CASE 3:  if we send engagement program based on above decision tree (model_tree)
	 Value Lost 	: $ 73500
	 Engagement cost: $ 97400
	 Total cost 	: $ 170900


## Case 4: if we send engagement program based on above random forest (`model_rf`)  

In [30]:
y_pred_rf = model_rf.predict(X_test)
predict_churn_rf, real_churn_predict_stay_rf, value_lost_case4, engagement_cost_case4, total_cost_case4 = calculate_cost(y_test, y_pred_rf)

print("Case 4: if we send engagement program based on above random forest (model_rf) ")
print("\t Value Lost \t: $", value_lost_case4)
print("\t Engagement cost: $", engagement_cost_case4)
print("\t Total cost \t: $",  total_cost_case4)

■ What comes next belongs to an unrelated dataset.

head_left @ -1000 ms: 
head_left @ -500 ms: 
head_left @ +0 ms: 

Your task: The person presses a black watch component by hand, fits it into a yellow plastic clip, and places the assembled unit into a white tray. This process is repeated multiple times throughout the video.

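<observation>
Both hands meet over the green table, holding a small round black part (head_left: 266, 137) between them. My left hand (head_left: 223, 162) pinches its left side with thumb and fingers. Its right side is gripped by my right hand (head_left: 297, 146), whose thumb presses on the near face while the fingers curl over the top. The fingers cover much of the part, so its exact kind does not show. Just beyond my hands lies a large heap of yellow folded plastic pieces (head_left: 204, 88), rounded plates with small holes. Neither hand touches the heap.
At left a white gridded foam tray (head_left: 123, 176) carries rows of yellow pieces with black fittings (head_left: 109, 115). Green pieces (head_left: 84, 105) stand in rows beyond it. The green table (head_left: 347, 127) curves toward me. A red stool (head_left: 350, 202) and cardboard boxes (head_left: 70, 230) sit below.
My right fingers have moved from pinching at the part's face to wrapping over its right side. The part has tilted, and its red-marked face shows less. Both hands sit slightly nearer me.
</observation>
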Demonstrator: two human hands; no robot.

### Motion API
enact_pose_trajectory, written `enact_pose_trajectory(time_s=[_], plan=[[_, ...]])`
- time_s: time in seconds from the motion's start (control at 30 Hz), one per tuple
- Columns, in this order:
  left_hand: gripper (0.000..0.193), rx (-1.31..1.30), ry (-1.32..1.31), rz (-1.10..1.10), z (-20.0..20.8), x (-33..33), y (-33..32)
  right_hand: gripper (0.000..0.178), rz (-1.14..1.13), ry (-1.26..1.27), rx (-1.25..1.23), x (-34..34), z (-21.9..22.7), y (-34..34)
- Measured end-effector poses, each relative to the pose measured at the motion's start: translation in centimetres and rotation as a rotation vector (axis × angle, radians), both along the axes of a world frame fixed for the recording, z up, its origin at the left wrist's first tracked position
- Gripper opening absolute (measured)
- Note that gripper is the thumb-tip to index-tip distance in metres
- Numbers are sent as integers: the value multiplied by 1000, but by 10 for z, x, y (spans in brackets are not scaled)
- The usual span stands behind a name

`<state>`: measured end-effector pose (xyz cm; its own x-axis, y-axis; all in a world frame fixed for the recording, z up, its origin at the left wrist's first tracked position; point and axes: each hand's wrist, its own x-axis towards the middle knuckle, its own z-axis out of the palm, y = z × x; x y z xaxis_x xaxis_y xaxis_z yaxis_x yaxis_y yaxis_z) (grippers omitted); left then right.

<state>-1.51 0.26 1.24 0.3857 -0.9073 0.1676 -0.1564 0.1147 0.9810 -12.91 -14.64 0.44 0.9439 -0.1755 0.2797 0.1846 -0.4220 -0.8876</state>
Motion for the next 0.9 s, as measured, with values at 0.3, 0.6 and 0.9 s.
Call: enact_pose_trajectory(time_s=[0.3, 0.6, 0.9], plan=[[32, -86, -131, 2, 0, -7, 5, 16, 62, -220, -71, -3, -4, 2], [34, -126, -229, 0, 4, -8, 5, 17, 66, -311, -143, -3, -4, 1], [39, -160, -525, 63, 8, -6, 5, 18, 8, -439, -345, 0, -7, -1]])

Case 4: if we send engagement program based on above random forest (model_rf) 
	 Value Lost 	: $ 59500
	 Engagement cost: $ 101200
	 Total cost 	: $ 160700


## Case 5: if we send engagement program based on above the best model (model)

In [34]:
y_pred_cb = model_cb.predict(X_test)
predict_churn_rf, real_churn_predict_stay_rf, value_lost_case5, engagement_cost_case5, total_cost_case5 = calculate_cost(y_test, y_pred_cb)

print("Case 5: if we send engagement program based on above the best model (model)")
print("\t Value Lost \t: $", value_lost_case5)
print("\t Engagement cost: $", engagement_cost_case5)
print("\t Total cost \t: $",  total_cost_case5)


Case 5: if we send engagement program based on above the best model (model)
	 Value Lost 	: $ 63000
	 Engagement cost: $ 94300
	 Total cost 	: $ 157300


Based on the calcuation above we can save cost from 299000 to 157300 (47%) by using CatBoost model compared to if we dont take action at all.